**Exercise**
Find the lines below in which the string "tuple" occurs. Copy each one.
----
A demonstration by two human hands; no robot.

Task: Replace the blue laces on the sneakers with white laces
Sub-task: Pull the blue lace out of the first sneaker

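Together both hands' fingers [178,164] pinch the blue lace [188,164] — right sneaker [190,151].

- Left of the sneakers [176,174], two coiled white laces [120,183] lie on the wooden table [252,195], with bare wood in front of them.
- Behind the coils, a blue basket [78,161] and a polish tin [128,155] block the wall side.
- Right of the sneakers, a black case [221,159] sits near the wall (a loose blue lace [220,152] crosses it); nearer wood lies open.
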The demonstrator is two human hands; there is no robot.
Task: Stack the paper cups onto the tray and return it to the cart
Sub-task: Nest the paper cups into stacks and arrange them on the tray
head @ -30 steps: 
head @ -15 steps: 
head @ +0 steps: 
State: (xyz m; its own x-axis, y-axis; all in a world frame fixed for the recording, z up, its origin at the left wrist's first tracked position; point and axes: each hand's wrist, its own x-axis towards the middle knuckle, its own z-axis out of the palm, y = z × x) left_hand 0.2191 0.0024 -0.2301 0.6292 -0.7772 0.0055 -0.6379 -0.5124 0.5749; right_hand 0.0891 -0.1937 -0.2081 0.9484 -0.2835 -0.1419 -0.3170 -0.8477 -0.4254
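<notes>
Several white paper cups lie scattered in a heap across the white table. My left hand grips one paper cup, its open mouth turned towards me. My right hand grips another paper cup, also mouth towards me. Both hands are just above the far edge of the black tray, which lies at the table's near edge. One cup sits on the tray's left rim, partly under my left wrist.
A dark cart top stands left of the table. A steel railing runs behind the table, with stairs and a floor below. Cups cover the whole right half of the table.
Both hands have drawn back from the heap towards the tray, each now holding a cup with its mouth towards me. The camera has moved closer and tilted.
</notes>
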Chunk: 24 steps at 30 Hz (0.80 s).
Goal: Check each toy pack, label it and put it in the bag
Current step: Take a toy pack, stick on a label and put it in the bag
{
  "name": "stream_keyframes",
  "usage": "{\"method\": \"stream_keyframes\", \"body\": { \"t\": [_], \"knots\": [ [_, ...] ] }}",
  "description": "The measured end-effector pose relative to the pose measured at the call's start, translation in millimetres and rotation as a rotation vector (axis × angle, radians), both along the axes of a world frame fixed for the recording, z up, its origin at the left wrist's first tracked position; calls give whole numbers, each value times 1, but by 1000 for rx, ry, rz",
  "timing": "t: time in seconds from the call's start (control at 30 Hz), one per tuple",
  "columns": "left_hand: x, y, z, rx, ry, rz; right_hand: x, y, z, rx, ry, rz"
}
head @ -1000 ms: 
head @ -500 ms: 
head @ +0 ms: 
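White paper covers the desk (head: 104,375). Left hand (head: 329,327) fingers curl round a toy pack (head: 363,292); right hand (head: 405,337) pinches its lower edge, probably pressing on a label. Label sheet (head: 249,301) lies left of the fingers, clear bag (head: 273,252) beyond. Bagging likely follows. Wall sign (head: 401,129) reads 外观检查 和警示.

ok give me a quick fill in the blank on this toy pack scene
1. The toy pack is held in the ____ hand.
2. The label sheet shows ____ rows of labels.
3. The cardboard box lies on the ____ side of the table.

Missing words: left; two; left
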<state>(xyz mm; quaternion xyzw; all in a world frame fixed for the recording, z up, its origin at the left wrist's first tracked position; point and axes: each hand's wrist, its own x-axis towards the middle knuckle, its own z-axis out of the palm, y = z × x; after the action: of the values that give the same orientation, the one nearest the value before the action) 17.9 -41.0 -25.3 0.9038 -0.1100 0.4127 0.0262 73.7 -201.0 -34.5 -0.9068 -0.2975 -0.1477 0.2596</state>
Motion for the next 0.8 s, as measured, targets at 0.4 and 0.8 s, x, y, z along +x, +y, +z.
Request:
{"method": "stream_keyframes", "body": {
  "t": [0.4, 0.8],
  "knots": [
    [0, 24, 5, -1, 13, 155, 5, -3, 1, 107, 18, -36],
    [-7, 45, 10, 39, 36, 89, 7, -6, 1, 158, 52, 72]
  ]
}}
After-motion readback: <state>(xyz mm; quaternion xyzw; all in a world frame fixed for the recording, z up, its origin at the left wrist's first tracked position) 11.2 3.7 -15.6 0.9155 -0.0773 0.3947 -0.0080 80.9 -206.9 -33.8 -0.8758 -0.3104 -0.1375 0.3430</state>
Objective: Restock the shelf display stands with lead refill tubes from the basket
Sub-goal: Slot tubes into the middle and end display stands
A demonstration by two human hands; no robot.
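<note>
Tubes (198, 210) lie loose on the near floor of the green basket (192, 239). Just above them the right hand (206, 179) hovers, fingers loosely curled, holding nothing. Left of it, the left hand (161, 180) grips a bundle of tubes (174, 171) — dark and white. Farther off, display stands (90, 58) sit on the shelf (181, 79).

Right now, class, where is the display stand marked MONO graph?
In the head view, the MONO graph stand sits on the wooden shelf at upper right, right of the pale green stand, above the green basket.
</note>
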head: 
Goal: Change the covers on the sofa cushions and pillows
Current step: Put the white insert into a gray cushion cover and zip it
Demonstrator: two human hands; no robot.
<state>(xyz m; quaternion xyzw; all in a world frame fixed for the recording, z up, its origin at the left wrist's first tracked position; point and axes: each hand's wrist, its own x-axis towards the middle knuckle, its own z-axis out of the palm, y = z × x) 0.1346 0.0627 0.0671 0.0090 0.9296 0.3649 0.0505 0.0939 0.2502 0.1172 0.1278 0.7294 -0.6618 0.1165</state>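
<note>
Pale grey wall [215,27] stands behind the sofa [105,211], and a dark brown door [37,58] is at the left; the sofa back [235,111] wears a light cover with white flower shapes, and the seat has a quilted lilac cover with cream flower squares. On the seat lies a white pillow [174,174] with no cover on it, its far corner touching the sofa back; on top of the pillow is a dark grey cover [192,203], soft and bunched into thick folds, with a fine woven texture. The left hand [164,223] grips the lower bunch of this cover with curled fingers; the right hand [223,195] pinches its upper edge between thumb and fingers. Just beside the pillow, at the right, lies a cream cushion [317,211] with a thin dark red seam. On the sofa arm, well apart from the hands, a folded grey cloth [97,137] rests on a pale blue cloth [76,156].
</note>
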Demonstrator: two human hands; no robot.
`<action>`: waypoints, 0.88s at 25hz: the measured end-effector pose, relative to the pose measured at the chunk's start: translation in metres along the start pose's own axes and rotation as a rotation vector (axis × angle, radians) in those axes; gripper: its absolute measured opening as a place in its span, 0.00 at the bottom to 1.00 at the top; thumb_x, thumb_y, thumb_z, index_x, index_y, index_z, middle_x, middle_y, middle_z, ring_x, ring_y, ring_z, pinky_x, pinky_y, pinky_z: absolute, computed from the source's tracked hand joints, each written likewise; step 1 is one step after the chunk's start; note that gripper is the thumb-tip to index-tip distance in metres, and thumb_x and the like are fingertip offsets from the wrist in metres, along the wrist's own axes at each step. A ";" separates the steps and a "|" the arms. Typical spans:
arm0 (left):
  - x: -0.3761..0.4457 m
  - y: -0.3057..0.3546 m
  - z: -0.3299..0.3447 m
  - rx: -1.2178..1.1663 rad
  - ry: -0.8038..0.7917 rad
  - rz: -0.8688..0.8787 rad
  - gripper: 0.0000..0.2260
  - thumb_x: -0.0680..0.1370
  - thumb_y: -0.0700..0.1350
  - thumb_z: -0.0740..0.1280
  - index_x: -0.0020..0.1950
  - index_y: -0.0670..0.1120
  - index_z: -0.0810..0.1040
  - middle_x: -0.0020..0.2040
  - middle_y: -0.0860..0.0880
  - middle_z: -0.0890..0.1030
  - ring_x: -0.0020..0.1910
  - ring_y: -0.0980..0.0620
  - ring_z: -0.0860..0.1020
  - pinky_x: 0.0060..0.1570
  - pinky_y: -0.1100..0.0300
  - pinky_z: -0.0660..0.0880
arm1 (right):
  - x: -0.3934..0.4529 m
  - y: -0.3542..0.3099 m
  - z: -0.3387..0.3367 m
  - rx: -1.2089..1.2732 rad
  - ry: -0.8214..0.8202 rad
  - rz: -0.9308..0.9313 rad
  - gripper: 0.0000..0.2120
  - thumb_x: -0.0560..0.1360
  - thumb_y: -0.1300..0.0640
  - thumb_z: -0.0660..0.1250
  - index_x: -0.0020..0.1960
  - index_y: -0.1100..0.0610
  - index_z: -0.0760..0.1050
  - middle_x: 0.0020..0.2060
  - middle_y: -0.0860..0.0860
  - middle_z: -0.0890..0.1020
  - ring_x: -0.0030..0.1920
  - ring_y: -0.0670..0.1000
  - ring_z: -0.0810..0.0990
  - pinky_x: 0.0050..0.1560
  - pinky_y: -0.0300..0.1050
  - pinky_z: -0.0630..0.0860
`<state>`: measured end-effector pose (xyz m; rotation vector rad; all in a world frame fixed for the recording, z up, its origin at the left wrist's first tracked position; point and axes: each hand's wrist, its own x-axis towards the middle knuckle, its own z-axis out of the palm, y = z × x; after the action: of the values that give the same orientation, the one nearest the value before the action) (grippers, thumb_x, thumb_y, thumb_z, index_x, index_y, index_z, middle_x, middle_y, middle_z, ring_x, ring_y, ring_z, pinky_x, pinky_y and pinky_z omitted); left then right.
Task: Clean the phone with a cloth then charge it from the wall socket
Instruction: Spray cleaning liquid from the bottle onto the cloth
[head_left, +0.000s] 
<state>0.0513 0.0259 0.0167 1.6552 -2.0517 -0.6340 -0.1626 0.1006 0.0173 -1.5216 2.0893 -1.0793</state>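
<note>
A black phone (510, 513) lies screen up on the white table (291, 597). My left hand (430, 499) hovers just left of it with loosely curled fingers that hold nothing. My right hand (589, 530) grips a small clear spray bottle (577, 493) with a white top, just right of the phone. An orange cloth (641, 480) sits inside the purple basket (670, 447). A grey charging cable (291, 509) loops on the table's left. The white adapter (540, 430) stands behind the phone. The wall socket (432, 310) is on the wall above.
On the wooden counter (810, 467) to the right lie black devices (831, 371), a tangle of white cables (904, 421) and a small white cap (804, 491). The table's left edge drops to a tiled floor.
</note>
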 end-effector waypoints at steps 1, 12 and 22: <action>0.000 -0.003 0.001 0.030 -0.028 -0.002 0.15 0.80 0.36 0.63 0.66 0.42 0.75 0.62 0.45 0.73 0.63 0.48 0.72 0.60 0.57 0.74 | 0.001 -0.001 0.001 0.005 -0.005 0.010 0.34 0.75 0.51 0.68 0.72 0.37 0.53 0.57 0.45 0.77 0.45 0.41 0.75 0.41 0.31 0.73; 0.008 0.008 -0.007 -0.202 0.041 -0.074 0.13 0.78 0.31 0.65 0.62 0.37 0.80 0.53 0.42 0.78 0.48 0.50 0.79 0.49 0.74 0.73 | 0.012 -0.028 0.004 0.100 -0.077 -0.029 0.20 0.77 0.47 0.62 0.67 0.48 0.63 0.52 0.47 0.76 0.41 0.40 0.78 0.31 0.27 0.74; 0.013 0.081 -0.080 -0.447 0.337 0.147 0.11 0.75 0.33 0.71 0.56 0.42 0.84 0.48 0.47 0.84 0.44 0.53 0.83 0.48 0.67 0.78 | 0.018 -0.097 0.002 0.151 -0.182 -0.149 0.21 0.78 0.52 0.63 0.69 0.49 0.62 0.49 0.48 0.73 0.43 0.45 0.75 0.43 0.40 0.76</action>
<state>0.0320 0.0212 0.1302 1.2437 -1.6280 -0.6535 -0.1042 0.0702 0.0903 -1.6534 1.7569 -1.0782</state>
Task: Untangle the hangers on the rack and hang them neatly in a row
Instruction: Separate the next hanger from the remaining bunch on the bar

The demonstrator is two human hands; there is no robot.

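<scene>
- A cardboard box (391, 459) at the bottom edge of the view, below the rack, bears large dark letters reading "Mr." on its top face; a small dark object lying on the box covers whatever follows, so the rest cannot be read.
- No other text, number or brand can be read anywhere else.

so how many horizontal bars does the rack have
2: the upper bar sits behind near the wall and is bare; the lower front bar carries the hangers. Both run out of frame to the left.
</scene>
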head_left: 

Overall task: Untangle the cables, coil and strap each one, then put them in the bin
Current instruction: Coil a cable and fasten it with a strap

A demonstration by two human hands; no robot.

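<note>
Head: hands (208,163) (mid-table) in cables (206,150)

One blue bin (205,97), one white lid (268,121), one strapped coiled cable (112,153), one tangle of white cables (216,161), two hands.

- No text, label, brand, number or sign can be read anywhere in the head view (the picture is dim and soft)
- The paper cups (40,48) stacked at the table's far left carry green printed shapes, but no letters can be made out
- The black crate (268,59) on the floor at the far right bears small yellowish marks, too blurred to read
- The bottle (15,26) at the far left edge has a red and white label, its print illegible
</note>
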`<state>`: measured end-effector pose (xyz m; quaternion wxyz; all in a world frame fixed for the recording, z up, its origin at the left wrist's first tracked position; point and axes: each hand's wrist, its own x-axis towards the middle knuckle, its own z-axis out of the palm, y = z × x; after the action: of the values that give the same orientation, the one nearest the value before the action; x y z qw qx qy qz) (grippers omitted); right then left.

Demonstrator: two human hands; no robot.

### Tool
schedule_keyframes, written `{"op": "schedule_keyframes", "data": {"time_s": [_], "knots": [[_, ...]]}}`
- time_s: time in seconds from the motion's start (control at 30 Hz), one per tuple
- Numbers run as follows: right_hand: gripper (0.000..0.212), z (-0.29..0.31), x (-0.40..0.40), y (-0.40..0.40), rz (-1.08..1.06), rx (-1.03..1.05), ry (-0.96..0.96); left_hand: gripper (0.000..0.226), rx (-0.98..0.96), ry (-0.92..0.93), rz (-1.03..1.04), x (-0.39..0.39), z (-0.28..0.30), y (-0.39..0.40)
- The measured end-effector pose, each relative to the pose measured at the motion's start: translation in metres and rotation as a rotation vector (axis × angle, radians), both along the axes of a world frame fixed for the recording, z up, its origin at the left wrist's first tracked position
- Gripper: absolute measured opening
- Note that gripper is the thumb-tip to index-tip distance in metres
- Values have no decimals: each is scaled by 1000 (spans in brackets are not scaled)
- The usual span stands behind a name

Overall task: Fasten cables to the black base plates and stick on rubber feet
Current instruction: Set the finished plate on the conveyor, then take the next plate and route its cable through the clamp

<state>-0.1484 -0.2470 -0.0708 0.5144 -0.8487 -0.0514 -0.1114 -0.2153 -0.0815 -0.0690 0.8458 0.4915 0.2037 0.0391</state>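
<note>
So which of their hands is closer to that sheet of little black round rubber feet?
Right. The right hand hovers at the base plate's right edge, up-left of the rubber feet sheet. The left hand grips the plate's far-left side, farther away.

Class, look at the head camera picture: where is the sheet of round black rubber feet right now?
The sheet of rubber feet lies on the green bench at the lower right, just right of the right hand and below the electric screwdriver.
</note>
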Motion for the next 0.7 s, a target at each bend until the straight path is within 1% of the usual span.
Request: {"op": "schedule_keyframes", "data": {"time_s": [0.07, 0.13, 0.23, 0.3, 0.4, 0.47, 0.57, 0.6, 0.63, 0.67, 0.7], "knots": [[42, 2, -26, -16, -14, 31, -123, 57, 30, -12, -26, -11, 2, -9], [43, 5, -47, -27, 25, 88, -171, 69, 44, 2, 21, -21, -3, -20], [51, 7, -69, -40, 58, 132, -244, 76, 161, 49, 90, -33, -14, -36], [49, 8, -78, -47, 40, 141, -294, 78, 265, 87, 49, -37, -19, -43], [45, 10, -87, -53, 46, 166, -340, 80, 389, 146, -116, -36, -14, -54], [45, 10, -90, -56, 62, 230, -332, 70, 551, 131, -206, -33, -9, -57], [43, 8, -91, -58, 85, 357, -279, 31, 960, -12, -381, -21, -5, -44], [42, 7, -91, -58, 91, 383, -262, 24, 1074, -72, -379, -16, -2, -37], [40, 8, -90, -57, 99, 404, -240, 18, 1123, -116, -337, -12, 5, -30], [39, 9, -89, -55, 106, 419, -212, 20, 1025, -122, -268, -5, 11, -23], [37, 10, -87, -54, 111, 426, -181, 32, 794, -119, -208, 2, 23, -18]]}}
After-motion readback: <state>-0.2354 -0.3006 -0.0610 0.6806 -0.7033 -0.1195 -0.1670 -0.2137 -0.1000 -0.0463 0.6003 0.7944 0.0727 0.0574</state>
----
**Response box**
  "timing": "t: time in seconds from the call's start (control at 30 Hz), one per tuple",
- time_s: time in seconds from the motion's start (control at 30 Hz), one per tuple

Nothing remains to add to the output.